* **AIM OF THE TASK**: Give the listing again in full, exactly as written.

* **RECORDS PROVIDED**:
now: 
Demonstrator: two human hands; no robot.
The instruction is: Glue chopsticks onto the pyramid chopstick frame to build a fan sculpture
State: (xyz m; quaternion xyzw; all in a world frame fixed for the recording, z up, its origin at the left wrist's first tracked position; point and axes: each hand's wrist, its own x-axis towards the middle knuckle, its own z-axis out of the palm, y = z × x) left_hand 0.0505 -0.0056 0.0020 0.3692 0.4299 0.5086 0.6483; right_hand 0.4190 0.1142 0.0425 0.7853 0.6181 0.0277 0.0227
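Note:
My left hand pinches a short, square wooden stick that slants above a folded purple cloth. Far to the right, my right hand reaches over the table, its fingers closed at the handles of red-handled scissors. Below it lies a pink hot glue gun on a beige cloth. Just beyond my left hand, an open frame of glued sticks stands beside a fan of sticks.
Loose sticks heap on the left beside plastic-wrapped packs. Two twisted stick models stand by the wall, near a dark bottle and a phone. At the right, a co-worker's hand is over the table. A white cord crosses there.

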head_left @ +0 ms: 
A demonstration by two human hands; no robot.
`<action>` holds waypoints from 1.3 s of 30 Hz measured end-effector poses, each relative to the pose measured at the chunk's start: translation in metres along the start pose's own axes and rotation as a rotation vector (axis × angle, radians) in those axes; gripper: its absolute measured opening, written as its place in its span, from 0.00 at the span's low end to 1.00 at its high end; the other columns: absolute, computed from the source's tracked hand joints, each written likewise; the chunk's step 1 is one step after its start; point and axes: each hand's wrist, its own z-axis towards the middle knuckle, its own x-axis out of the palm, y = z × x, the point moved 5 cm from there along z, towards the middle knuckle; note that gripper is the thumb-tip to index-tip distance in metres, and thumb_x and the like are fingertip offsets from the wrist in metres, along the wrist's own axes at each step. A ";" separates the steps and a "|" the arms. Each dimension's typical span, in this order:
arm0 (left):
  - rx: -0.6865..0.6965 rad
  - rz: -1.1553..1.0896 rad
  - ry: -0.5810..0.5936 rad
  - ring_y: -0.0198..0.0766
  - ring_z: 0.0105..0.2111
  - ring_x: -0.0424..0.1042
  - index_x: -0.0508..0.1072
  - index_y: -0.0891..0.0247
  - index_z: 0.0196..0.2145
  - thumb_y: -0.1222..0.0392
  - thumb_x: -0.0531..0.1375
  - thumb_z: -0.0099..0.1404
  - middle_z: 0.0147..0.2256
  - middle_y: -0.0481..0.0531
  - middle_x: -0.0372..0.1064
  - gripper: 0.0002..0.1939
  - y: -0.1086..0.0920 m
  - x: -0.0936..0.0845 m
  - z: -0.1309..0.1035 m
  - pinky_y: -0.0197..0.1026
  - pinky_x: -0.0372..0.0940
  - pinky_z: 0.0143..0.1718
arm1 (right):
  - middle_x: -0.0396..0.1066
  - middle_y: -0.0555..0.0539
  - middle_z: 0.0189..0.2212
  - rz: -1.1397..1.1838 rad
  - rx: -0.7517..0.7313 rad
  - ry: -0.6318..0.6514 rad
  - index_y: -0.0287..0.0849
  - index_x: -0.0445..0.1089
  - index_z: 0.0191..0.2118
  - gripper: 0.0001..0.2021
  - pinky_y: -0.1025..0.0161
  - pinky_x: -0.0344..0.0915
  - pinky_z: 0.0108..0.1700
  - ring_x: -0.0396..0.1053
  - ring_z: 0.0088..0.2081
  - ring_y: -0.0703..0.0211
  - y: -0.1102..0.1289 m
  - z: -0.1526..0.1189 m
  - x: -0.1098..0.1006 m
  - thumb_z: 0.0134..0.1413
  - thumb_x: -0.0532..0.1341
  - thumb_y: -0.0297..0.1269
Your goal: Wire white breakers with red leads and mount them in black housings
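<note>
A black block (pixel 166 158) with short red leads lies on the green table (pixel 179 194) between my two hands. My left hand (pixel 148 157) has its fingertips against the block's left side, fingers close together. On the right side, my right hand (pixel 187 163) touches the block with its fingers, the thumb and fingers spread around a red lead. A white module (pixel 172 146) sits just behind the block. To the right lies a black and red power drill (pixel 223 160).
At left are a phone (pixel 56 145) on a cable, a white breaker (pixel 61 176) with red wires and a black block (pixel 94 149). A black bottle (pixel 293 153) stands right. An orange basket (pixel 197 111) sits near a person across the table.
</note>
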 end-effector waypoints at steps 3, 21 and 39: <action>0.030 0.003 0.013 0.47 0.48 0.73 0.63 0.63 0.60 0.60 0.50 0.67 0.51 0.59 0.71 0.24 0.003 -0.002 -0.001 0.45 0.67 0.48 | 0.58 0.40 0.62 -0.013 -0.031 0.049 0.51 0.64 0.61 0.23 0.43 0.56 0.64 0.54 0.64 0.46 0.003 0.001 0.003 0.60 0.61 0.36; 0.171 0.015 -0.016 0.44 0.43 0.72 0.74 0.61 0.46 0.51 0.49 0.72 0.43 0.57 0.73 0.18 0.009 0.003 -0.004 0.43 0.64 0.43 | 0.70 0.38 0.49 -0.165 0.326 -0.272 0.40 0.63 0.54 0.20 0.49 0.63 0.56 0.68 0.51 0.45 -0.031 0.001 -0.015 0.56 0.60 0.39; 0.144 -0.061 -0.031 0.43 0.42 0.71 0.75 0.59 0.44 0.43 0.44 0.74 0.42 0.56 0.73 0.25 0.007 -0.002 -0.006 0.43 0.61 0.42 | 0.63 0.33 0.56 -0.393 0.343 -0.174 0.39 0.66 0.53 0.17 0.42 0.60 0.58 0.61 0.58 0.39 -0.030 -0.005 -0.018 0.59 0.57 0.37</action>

* **PROBLEM SOLUTION**:
now: 
Demonstrator: two human hands; no robot.
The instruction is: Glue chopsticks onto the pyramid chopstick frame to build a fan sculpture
State: (xyz m; quaternion xyzw; all in a world frame fixed for the recording, z up, its origin at the left wrist's first tracked position; point and axes: each hand's wrist, its own x-axis towards the middle knuckle, its own z-axis out of the palm, y = z × x) left_hand 0.0505 -0.0056 0.0020 0.3692 0.4299 0.5086 0.6483; right_hand 0.4190 0.1142 0.0425 0.7853 0.6181 0.0277 0.0227
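Note:
My left hand pinches a short, square wooden stick that slants above a folded purple cloth. Far to the right, my right hand reaches over the table, its fingers closed at the handles of red-handled scissors. Below it lies a pink hot glue gun on a beige cloth. Just beyond my left hand, an open frame of glued sticks stands beside a fan of sticks.
Loose sticks heap on the left beside plastic-wrapped packs. Two twisted stick models stand by the wall, near a dark bottle and a phone. At the right, a co-worker's hand is over the table. A white cord crosses there.
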
head_left @ +0 ms: 
A demonstration by two human hands; no robot.
`<action>` holds waypoints from 1.3 s of 30 Hz measured end-effector poses, each relative to the pose measured at the chunk's start: translation in metres along the start pose's own axes and rotation as a rotation vector (axis × angle, radians) in those axes; gripper: its absolute measured opening, written as its place in its span, from 0.00 at the span's low end to 1.00 at its high end; the other columns: absolute, computed from the source's tracked hand joints, each written likewise; the chunk's step 1 is one step after its start; point and axes: each hand's wrist, its own z-axis towards the middle knuckle, its own x-axis out of the palm, y = z × x, the point moved 5 cm from there along z, towards the middle knuckle; note that gripper is the thumb-tip to index-tip distance in metres, and thumb_x and the like are fingertip offsets from the wrist in metres, along the wrist's own axes at each step. A ";" separates the steps and a "|" the arms. Each dimension's typical span, in this order:
arm0 (left):
  - rx: -0.6865..0.6965 rad
  - rz: -1.1553..1.0896 rad
  - ry: -0.5810..0.5936 rad
  - ring_y: -0.0198..0.0766
  - ring_z: 0.0105..0.2111
  - ring_x: -0.0424..0.1042
  - index_x: -0.0508..0.1072
  - index_y: -0.0891..0.0247
  - index_z: 0.0196..0.2145
  - thumb_y: -0.1222..0.0392
  - thumb_x: -0.0531..0.1375
  - thumb_z: -0.0099..0.1404
  - middle_z: 0.0147..0.2256
  - middle_y: -0.0481..0.0531
  - middle_x: -0.0372..0.1064
  - gripper: 0.0002..0.1939
  - y: -0.1086..0.0920 m
  - x: -0.0936..0.0845 m
  - z: -0.1309..0.1035 m
  - pinky_y: -0.0197..0.1026
  - pinky_x: -0.0372..0.0940
  - pinky_z: 0.0143..0.1718
arm1 (right):
  - middle_x: -0.0396..0.1066
  - middle_y: -0.0555..0.0539
  - middle_z: 0.0189..0.2212
  - rz: -1.1397..1.1838 rad
  - rx: -0.7517..0.7313 rad
  - ry: -0.6318..0.6514 rad
  - index_y: -0.0287..0.0849
  - index_x: -0.0445..0.1089
  - index_z: 0.0191..0.2118
  - gripper: 0.0001..0.2021
  - pinky_y: -0.1025..0.0161
  - pinky_x: -0.0344..0.0915
  - pinky_z: 0.0108..0.1700
  - ring_x: -0.0396..0.1053
  - ring_z: 0.0088..0.2081
  - ring_y: -0.0703..0.0211
  - y: -0.1102..0.1289 m
  - z: -0.1526..0.1189 m
  - x: -0.1098..0.1006 m
  - thumb_z: 0.0134..0.1413
  - thumb_x: -0.0532..0.1341
  - thumb_y: -0.0297..0.1269
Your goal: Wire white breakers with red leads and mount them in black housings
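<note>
A black block (pixel 166 158) with short red leads lies on the green table (pixel 179 194) between my two hands. My left hand (pixel 148 157) has its fingertips against the block's left side, fingers close together. On the right side, my right hand (pixel 187 163) touches the block with its fingers, the thumb and fingers spread around a red lead. A white module (pixel 172 146) sits just behind the block. To the right lies a black and red power drill (pixel 223 160).
At left are a phone (pixel 56 145) on a cable, a white breaker (pixel 61 176) with red wires and a black block (pixel 94 149). A black bottle (pixel 293 153) stands right. An orange basket (pixel 197 111) sits near a person across the table.
</note>
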 end-effector waypoints at steps 3, 21 and 39: <action>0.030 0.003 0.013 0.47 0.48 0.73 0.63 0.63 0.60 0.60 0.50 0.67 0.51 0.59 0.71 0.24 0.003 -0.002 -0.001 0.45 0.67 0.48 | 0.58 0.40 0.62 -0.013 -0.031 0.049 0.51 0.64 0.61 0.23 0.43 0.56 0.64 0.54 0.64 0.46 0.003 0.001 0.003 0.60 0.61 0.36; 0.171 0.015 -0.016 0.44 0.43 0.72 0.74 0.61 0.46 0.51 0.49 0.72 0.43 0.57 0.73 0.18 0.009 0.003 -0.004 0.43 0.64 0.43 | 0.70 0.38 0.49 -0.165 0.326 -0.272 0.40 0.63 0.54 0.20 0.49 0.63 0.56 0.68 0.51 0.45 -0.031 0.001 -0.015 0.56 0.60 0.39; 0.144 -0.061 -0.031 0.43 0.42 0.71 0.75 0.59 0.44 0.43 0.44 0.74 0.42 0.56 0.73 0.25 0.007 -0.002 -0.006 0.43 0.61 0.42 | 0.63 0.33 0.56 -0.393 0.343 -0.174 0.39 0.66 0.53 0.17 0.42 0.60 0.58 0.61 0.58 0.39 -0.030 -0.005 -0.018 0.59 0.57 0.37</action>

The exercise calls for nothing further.